» **Problem description**: Take the material below and extract the lines from the one with "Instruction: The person" through the one with "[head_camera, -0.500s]", word for word, without pictures.

» **Material for this exercise**:
+===+

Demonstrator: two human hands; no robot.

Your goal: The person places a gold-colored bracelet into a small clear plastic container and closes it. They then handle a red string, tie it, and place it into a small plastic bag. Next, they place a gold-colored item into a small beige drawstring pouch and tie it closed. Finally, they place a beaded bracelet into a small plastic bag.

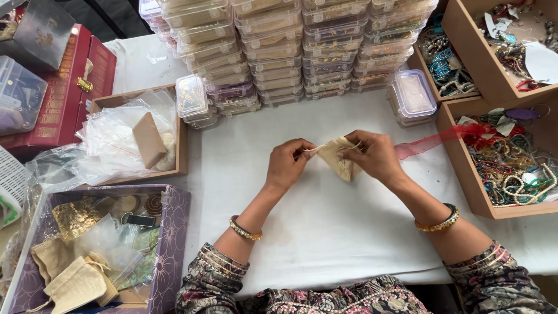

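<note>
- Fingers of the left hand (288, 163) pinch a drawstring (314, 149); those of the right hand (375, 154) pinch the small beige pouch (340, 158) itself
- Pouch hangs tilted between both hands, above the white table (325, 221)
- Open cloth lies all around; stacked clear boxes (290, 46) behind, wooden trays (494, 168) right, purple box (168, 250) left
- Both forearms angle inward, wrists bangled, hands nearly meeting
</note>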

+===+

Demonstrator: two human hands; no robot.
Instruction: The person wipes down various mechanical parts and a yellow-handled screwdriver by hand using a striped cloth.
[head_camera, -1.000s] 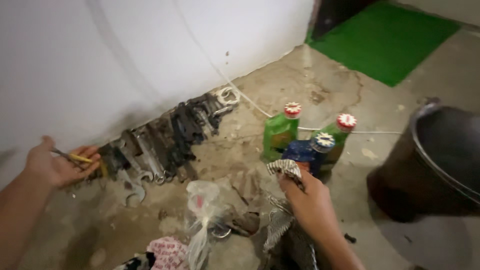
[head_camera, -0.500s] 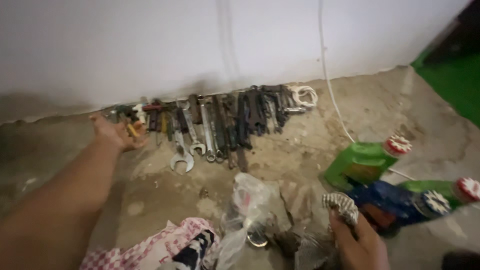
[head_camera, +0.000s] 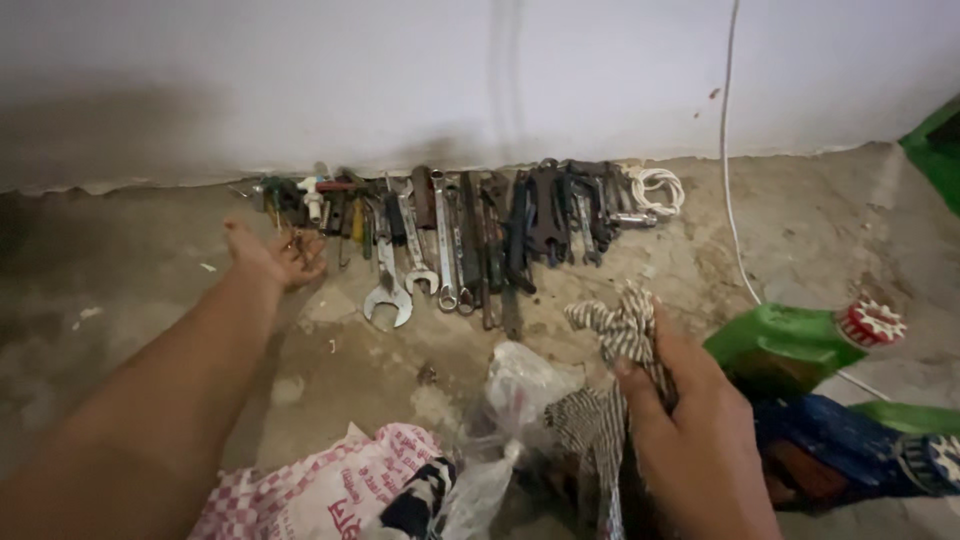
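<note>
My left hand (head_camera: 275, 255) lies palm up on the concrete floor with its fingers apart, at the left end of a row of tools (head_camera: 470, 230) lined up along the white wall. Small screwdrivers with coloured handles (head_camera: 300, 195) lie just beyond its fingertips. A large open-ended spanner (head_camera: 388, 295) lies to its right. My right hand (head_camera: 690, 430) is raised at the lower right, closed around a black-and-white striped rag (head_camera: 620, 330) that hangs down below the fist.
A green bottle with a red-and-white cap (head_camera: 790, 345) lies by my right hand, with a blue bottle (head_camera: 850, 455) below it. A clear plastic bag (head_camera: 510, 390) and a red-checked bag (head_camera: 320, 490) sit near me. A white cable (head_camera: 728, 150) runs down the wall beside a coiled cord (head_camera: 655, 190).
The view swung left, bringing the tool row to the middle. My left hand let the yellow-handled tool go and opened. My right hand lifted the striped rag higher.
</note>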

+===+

» **Task response**:
Instruction: The person wipes down various mechanical parts and a yellow-handled screwdriver by hand using a striped cloth.
[head_camera, -1.000s] 
[head_camera, -0.500s] 

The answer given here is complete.